What you need to do:
Review the listing and copy each line that holds the word "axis".
= = =
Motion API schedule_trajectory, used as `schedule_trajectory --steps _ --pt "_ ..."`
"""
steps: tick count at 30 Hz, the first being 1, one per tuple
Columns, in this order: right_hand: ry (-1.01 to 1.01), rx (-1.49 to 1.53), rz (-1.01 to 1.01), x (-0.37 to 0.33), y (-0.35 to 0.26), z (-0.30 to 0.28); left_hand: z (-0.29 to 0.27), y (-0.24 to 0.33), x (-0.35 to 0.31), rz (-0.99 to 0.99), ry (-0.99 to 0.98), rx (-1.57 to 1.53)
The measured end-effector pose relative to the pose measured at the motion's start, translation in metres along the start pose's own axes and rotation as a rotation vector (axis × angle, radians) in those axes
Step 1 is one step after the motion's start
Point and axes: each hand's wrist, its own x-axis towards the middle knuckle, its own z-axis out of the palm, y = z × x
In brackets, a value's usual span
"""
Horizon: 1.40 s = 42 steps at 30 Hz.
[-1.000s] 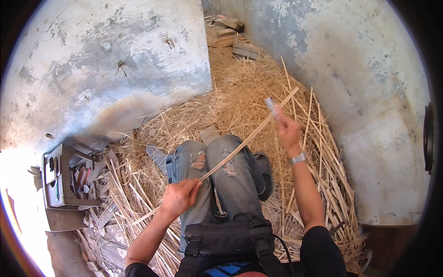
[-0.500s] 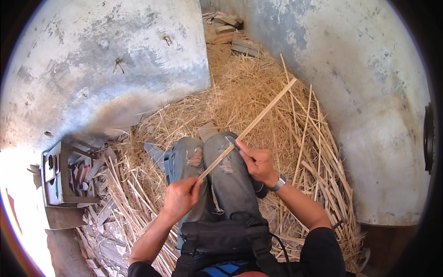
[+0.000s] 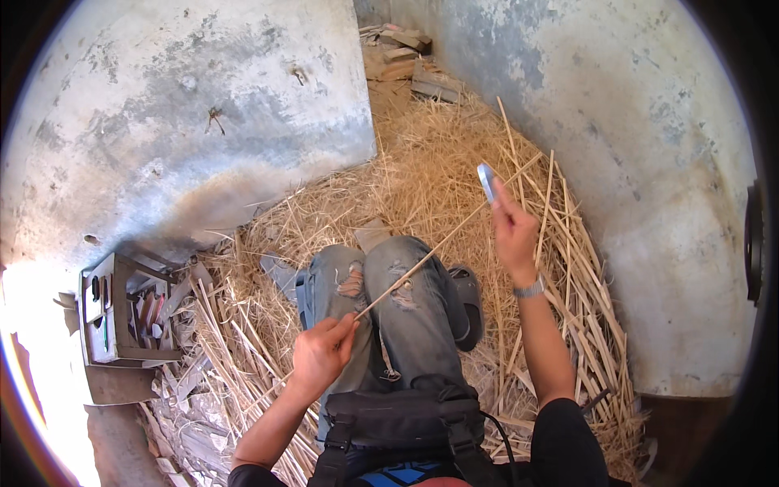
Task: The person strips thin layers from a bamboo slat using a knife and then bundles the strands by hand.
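One thin, pale wooden-looking strip (image 3: 422,261) slants above the knees (image 3: 329,272). Looks light and springy, probably splintery, easily snapped; best pinched low, clear of sharp edges. Left grip (image 3: 320,357) pinches its lower part. Strip runs up and right, past the right grip (image 3: 517,235), closed on a flat metallic piece (image 3: 486,183); contact there cannot be told.

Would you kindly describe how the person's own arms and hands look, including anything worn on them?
The left hand and right hand are both ungloved. Short black sleeves end around the elbows, with no clear markings. A silver-coloured, watch-like band circles the right wrist; nothing shows on the left wrist.
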Motion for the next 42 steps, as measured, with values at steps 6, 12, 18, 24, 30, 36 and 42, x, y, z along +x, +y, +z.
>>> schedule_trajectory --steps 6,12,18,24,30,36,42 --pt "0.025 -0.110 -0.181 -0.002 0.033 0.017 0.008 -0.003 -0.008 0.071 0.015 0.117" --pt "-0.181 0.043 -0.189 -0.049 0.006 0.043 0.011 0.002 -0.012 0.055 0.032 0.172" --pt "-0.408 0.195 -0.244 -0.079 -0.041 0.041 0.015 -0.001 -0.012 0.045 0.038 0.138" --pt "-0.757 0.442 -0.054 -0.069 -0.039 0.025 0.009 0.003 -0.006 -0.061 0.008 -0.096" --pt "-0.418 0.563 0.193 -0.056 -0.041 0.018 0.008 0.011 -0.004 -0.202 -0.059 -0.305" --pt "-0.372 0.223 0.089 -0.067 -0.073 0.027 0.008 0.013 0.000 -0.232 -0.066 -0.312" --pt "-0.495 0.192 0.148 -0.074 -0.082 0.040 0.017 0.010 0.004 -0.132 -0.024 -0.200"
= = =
Problem solution:
The measured end-effector pose relative to the pose measured at the motion's start, translation in metres along the start pose's own axes and rotation as a rotation vector (axis × angle, radians) in those axes
Point and axes: each hand's wrist, its own x-axis towards the middle knuckle, its own z-axis out of the palm, y = z × x

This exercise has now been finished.